Tough. You need to get some things in your head before you start. First off: Digital art, broadly speaking,
is artwork made using computer programs and technology as a opposed to pencils,
clay, paints, chalk and such – labeled traditional. Remember the strange picture
I put on the first post? It’s actually a mix of two pictures. The drawing below was made solely with pencils
so it’s traditional.
But I used the pencil outline to make a second version, this
time using Paint Shop Pro to color and shade it. The result is below and it’s
considered digital.
It’s not perfect but that was my first time doing a purely
digital “painting” (which the rest of this post will focus on). And it also illustrates
– no pun intended – something you need to know about before you think about
downloading GIMP and scribbling with the brush tool. Some people seem have a couple of wrong ideas of how digital painting works, as Sarah Payne notes. One is
that if you put enough monkeys in a room with a computer, you’ll get a good digital painting.
Completely wrong.
To do the second painting, it took several days – and admittedly,
part of it was because I gave up from time to time. It takes a patient person
to finish a masterpiece, computer or no computer. Just so you don’t think it’s
a hobbyist’s/beginner’s problem writer and artist for the digital urban fantasy webcomic dream*scar (seen below) Heather Meade also says it
takes “probably 8-12 hours or something, over many days.”
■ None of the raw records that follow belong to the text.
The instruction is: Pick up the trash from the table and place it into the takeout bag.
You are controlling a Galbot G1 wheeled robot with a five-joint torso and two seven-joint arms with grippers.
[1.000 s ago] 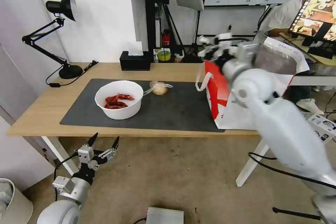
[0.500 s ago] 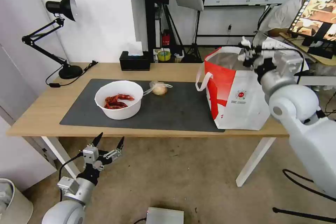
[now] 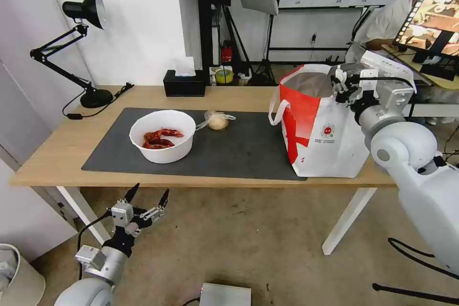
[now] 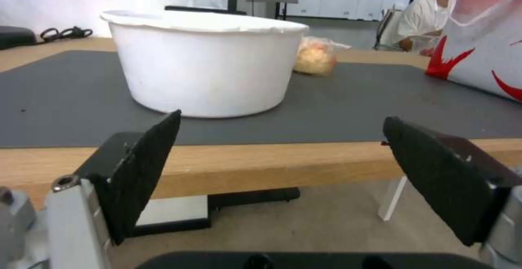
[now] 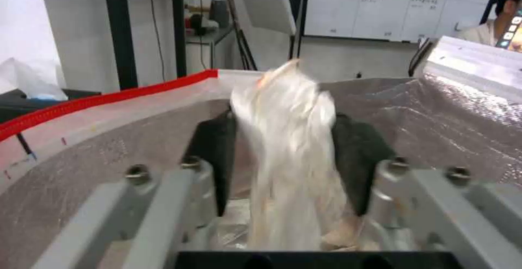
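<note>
Right wrist view: the right pincer (image 5: 283,154) clamps a crumpled white tissue (image 5: 288,146) over the foil-lined takeout bag (image 3: 320,124) at the counter's (image 3: 62,153) right end. Left pincer (image 3: 147,197) hangs wide below the near edge.

Right pincer (image 3: 340,87) raised, fingers pinched on white wad; left pincer (image 3: 147,198) low, spread wide.

A second ago my right arm swept across in front of the takeout bag (image 3: 325,129), hiding much of it; now it has swung to the bag's right side, and my right end effector (image 3: 340,87) has settled over the open mouth, fingers pinched on a crumpled tissue (image 5: 288,154). My left end effector (image 3: 146,203) has drifted slightly right below the desk (image 3: 48,158) edge.
</note>
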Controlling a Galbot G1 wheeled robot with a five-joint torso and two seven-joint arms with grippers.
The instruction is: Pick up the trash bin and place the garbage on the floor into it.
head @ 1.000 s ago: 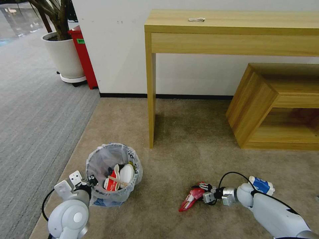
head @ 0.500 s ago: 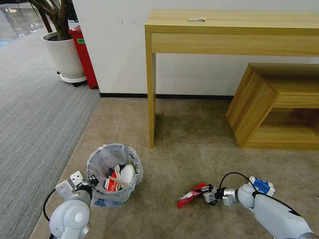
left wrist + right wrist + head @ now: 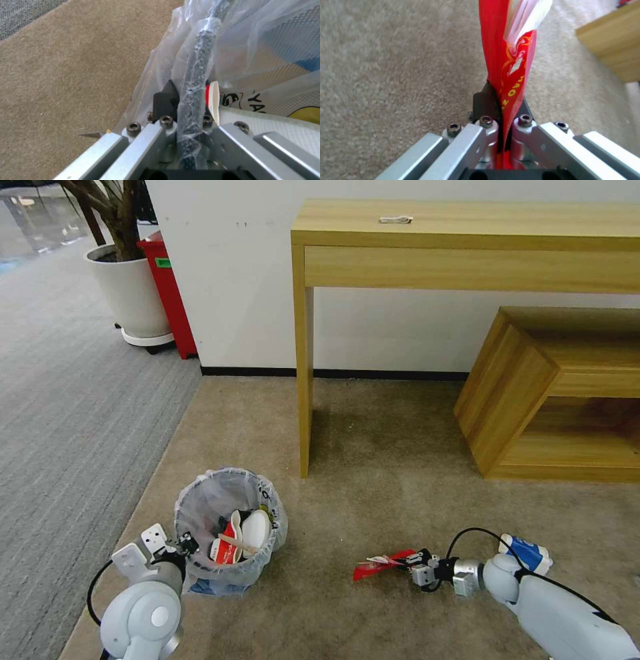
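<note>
The trash bin (image 3: 227, 530) stands on the beige floor (image 3: 373, 473) at the lower left, lined with a crinkled clear bag and holding red and white litter. My left gripper (image 3: 183, 545) is shut on the bin's rim; the left wrist view shows the bag-wrapped rim (image 3: 195, 82) pinched between the jaws. At the lower right, my right gripper (image 3: 408, 563) is shut on a flattened red cup (image 3: 377, 567), held just above the carpet. In the right wrist view the red cup (image 3: 506, 55) sticks straight out from the closed jaws. A blue-white cup (image 3: 528, 552) lies on the floor behind the right arm.
A light wooden desk (image 3: 467, 240) stands against the wall, its leg (image 3: 304, 380) just beyond the bin. A low wooden shelf unit (image 3: 553, 393) sits at right. Grey ribbed carpet (image 3: 67, 413), a white planter (image 3: 130, 293) and a red box (image 3: 167, 293) are at left.
The red cup has been lifted and turned from a slanted lie on the carpet to nearly level in my right gripper. The right arm has drawn back slightly. Bin and left gripper are unmoved.
</note>
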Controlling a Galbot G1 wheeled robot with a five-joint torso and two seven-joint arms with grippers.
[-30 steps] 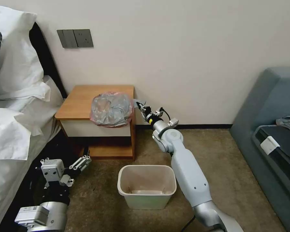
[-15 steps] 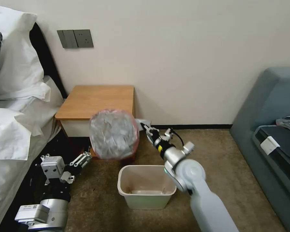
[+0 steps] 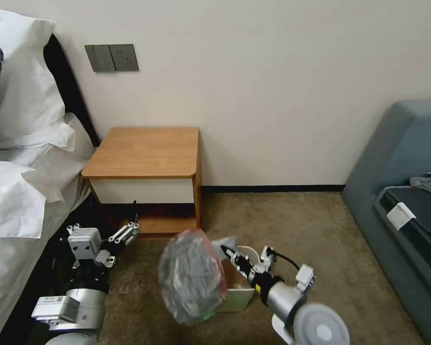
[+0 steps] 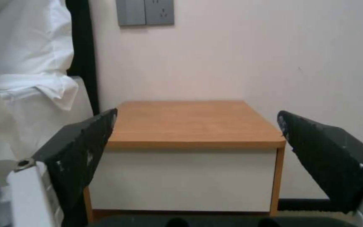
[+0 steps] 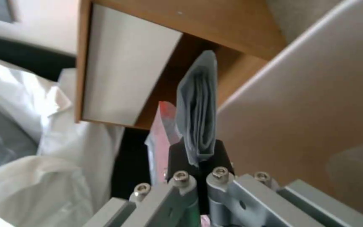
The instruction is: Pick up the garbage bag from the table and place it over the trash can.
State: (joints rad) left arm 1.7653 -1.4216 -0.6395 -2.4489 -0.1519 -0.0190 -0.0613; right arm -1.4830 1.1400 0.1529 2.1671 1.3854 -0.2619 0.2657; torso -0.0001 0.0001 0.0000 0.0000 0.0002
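Observation:
The garbage bag (image 3: 191, 278), wrinkly grey plastic with a pink-red rim, hangs low over the front left part of the trash can (image 3: 237, 299) and hides most of it. My right gripper (image 3: 227, 251) is shut on a folded edge of the bag (image 5: 198, 126) just above the cream bin wall (image 5: 307, 110). The table (image 3: 143, 153) stands behind, its wooden top bare. My left gripper (image 3: 124, 235) waits open near the floor, to the left of the bin and in front of the table's lower shelf; its wrist view faces the table (image 4: 194, 123).
The bed with white pillows (image 3: 19, 143) runs along the left, close to my left arm. A grey-blue sofa (image 3: 402, 191) stands at the right. Brown carpet (image 3: 297, 225) lies open between bin and sofa. Wall sockets (image 3: 111, 57) sit above the table.
My right gripper has carried the bag off the table top, down and toward me, until it hangs over the bin. My left gripper has barely shifted.

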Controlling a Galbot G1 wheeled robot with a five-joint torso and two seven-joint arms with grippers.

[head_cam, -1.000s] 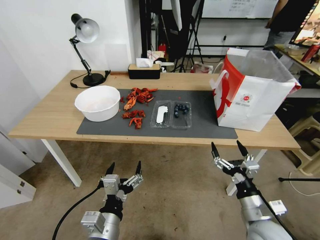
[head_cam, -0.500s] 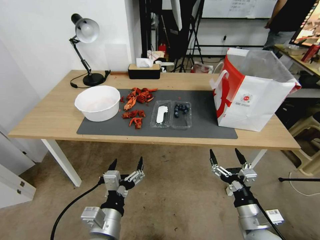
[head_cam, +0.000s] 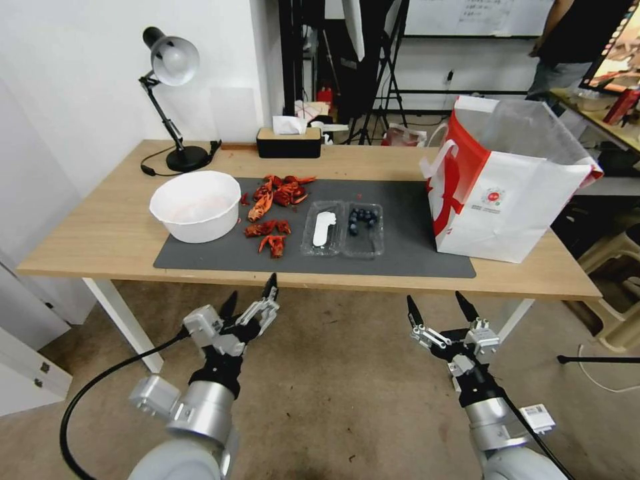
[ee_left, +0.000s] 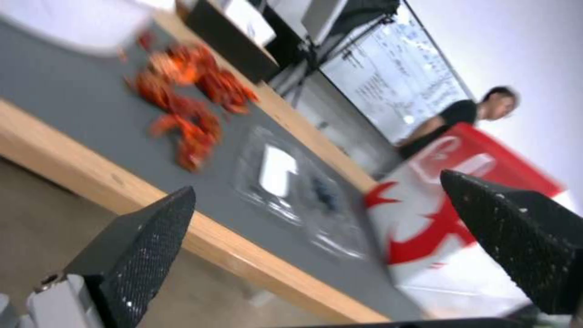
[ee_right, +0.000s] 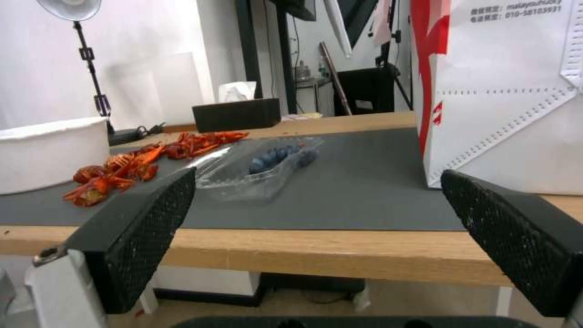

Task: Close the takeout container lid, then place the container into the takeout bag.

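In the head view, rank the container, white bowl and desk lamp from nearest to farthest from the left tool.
From the left tool, open, below the table's front edge:
1. container, mat centre, ahead to its right.
2. white bowl, mat's left end; nearly as close.
3. desk lamp, far left corner.

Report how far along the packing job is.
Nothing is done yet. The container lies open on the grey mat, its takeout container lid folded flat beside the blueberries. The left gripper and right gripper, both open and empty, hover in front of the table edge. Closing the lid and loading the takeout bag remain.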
Not only does it take patience, it takes skill – at least if
you want to make nice digital paintings – you still have to
know shading, lighting, proportion, perspective, and the other things that make art tedious
for everyone except artists (and sometimes even them).
Color usage
is actually harder for the digital world. If you (traditionally) draw a pink
sweater and that drawing is put in a gallery somewhere, for the most part
everyone would see that same shade of pink. Not so when it comes to web colors:
that pink – if it’s not one of the 216 web-safe colors – on your computer might
turn to magenta when someone else views it on theirs, and then red-purple on
another browser. Imagine you think you’ve found the perfect shade of forest
green to color your majestic jungle landscape with and then you get a comment
on deviantArt by someone who says it looks like dried throw up.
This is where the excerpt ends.